%%

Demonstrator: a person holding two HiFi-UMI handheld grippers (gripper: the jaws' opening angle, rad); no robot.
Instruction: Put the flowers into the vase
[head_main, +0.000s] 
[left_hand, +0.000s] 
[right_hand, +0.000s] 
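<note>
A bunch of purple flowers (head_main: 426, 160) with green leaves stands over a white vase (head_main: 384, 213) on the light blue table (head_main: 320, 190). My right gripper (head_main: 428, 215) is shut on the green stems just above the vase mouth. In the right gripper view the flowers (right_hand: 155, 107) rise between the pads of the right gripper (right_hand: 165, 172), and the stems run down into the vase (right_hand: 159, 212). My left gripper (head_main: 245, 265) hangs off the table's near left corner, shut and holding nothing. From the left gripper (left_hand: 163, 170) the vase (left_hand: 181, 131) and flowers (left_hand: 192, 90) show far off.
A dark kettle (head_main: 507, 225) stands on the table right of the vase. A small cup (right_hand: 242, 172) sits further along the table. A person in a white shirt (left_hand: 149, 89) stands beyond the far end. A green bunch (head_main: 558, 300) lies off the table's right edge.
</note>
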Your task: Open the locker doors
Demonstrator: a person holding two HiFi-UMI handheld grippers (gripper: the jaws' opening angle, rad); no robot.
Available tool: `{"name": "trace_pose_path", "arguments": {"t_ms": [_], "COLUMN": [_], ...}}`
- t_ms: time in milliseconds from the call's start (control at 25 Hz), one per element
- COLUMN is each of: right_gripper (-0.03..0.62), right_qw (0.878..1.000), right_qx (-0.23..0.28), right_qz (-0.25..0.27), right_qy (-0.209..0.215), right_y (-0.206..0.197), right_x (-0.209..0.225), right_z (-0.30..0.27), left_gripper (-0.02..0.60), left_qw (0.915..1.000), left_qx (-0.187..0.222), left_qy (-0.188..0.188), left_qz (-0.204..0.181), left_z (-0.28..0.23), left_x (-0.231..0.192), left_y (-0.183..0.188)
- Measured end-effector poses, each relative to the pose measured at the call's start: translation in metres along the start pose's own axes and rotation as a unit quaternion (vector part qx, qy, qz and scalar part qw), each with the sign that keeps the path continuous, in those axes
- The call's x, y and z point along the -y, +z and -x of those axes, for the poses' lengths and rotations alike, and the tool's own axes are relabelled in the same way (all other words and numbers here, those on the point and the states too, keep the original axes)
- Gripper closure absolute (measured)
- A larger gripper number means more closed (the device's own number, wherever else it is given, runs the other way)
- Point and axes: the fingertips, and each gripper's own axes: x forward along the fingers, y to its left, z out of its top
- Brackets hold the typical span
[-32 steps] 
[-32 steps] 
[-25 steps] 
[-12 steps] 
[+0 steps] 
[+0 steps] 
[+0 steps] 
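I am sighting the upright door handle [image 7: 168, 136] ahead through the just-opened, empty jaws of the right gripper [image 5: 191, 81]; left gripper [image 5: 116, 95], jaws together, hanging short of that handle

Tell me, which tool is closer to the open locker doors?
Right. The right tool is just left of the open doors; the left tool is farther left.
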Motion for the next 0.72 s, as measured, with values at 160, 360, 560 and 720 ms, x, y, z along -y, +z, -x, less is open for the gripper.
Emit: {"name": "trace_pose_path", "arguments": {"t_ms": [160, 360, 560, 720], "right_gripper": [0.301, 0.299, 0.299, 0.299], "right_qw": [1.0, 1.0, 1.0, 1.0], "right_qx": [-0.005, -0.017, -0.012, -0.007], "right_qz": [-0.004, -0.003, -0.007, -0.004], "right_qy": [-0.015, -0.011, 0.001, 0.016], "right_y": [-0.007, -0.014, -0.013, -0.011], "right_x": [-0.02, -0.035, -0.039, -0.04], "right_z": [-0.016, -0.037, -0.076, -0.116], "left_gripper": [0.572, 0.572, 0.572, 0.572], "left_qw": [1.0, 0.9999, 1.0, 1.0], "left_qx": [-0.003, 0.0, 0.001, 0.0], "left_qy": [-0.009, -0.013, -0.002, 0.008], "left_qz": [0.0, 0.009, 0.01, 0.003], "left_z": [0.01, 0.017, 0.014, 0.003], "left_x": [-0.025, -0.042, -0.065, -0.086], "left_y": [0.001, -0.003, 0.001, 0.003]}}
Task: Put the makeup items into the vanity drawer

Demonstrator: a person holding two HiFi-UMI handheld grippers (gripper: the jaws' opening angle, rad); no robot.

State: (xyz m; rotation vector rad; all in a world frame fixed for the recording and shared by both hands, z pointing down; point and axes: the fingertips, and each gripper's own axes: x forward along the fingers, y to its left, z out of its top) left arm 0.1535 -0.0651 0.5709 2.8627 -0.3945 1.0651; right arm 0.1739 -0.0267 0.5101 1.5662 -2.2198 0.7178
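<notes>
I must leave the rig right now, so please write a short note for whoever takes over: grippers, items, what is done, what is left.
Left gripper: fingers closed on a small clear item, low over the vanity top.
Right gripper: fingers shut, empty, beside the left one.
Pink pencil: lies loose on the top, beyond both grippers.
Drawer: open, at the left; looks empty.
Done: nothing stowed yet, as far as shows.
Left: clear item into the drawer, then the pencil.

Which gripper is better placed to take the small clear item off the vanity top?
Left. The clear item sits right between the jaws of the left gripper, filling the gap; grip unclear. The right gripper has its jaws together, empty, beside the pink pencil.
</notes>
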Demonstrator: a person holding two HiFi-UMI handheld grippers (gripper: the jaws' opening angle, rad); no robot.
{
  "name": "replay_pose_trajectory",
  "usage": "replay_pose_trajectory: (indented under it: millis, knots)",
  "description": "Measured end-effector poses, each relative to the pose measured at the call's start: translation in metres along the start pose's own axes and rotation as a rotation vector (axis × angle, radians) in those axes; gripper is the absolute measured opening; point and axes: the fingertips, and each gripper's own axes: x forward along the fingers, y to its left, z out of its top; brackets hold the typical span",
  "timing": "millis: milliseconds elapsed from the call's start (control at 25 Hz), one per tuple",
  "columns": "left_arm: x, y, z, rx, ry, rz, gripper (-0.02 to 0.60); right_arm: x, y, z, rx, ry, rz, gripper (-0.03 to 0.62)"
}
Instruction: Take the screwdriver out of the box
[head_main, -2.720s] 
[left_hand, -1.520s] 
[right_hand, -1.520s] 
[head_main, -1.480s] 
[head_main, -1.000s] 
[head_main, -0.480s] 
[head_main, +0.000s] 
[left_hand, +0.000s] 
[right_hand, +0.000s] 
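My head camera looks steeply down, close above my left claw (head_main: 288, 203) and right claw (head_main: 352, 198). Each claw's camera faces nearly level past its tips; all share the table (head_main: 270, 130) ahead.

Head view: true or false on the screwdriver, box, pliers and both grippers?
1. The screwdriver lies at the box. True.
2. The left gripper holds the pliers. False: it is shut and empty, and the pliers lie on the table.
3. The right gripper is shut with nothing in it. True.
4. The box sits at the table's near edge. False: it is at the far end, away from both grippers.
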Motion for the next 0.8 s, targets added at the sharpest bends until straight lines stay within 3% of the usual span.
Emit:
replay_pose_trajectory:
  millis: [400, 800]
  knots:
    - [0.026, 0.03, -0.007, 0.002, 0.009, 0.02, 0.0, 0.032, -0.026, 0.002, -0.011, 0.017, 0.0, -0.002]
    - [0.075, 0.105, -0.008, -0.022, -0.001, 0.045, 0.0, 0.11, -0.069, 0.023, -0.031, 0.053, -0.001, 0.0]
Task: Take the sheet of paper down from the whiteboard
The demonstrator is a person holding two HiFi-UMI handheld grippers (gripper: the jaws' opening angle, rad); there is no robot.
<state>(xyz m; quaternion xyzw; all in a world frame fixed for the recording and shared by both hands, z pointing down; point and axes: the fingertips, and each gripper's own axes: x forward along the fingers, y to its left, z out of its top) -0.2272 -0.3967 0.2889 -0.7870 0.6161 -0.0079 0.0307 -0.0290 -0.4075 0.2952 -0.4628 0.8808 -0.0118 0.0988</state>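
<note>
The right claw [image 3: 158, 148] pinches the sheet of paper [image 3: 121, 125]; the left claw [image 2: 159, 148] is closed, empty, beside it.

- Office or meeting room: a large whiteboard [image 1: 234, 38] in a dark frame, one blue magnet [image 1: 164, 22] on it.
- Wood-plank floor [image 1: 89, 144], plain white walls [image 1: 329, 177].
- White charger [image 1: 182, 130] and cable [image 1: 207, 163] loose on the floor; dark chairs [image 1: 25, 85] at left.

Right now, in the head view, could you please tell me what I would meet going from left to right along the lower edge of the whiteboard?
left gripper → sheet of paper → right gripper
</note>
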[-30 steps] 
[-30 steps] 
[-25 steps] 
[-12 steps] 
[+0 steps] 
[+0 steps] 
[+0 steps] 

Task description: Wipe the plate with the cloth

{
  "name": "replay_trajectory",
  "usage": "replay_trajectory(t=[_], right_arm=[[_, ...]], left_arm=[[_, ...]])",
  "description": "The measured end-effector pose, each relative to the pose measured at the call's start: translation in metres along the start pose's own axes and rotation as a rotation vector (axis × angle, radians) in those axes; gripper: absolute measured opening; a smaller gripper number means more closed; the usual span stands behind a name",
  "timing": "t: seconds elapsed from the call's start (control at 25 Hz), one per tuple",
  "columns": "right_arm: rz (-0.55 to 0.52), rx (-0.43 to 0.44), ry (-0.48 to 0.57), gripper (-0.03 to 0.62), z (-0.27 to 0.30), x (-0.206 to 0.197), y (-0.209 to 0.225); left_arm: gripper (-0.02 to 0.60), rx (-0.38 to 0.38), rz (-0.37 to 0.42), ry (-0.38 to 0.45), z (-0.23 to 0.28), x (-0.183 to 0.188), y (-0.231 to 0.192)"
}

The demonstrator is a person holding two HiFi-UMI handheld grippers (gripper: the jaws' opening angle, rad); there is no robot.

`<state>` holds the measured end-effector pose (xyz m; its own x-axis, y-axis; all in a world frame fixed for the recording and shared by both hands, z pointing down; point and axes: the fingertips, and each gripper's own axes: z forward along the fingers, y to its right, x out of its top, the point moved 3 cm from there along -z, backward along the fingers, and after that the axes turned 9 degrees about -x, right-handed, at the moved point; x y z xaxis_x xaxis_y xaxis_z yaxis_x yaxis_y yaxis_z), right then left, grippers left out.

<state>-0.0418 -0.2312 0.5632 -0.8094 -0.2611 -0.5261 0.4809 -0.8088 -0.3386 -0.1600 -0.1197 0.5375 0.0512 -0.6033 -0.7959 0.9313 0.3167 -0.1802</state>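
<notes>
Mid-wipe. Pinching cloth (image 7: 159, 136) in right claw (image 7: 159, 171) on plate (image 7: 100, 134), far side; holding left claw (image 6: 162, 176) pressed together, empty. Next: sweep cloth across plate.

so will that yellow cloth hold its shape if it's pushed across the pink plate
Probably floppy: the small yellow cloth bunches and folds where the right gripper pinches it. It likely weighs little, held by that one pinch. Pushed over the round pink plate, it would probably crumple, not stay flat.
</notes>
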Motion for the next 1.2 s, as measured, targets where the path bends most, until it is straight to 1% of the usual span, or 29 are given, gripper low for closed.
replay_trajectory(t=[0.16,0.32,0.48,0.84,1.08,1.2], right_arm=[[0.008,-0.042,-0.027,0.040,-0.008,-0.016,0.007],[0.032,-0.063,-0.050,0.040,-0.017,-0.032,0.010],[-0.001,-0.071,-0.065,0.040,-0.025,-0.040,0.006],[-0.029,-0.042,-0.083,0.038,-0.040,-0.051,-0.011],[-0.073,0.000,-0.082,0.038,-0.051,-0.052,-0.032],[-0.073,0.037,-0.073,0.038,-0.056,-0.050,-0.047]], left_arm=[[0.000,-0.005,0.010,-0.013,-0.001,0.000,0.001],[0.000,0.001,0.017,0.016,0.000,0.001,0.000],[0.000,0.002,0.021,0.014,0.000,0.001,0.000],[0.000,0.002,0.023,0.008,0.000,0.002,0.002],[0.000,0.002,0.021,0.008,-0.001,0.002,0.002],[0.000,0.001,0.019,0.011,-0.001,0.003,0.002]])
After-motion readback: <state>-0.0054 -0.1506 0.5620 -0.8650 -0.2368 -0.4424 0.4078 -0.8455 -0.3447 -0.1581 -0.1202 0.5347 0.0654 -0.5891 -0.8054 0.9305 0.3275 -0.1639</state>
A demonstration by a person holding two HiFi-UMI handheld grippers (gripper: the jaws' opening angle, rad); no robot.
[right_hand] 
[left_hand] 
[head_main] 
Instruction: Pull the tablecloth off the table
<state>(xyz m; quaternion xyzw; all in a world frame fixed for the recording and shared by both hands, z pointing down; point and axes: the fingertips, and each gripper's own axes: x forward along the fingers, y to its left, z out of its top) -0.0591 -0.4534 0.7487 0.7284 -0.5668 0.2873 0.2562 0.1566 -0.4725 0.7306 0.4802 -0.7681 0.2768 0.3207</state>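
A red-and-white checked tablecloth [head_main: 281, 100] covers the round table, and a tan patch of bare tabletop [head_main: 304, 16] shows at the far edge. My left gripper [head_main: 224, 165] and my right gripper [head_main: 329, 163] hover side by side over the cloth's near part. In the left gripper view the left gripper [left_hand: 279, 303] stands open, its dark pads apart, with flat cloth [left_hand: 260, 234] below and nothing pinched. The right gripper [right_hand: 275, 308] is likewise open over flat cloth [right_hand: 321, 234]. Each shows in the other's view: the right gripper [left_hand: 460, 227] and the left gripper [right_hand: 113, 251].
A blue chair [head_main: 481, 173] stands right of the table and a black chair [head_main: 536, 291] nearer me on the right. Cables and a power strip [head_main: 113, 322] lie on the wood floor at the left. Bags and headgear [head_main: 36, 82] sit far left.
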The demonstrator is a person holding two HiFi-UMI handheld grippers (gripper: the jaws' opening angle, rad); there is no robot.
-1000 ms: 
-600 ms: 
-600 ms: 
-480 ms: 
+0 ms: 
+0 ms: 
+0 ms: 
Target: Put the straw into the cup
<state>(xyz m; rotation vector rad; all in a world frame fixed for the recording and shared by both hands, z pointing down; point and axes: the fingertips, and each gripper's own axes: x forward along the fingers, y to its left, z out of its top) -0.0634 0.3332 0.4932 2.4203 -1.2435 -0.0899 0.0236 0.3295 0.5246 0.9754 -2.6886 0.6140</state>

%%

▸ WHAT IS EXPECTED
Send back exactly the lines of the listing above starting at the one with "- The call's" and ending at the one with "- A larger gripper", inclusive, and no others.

▸ RESULT OF THE EXERCISE
- The call's x, y and z point along the -y, +z and -x of those axes, for the poses' lengths and rotations alike, and the tool's own axes are relabelled in the same way (all other words and numbers here, those on the point and the states too, keep the original axes)
- Gripper closure absolute (measured)
- A larger gripper number means more closed (the device's own number, wherever else it is given, runs the other way)

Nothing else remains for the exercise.